§ What this task involves: Reading the records beneath this task, work out how many lines contain the word "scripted" and reply with only that number.

######

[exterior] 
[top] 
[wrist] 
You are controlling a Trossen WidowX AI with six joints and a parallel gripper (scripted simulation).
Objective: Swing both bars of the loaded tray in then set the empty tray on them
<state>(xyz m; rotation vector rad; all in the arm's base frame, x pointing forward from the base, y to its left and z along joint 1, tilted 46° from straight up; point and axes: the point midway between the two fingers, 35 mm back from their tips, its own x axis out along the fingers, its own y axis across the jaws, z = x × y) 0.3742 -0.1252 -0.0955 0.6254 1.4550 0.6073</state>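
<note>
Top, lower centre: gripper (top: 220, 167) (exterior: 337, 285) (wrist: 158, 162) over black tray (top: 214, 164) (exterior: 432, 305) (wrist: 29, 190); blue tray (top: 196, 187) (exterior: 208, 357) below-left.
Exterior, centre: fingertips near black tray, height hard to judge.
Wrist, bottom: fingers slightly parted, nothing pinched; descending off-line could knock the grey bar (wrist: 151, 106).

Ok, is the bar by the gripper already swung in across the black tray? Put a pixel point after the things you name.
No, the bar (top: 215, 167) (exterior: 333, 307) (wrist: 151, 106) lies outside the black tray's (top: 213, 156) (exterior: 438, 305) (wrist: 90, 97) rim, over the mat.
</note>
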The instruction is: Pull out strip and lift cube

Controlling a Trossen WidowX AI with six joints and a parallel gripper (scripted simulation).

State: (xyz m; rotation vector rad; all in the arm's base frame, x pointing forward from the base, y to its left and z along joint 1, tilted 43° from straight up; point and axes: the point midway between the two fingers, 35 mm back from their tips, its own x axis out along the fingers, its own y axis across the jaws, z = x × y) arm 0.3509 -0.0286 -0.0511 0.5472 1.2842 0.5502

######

§ Finished task: 2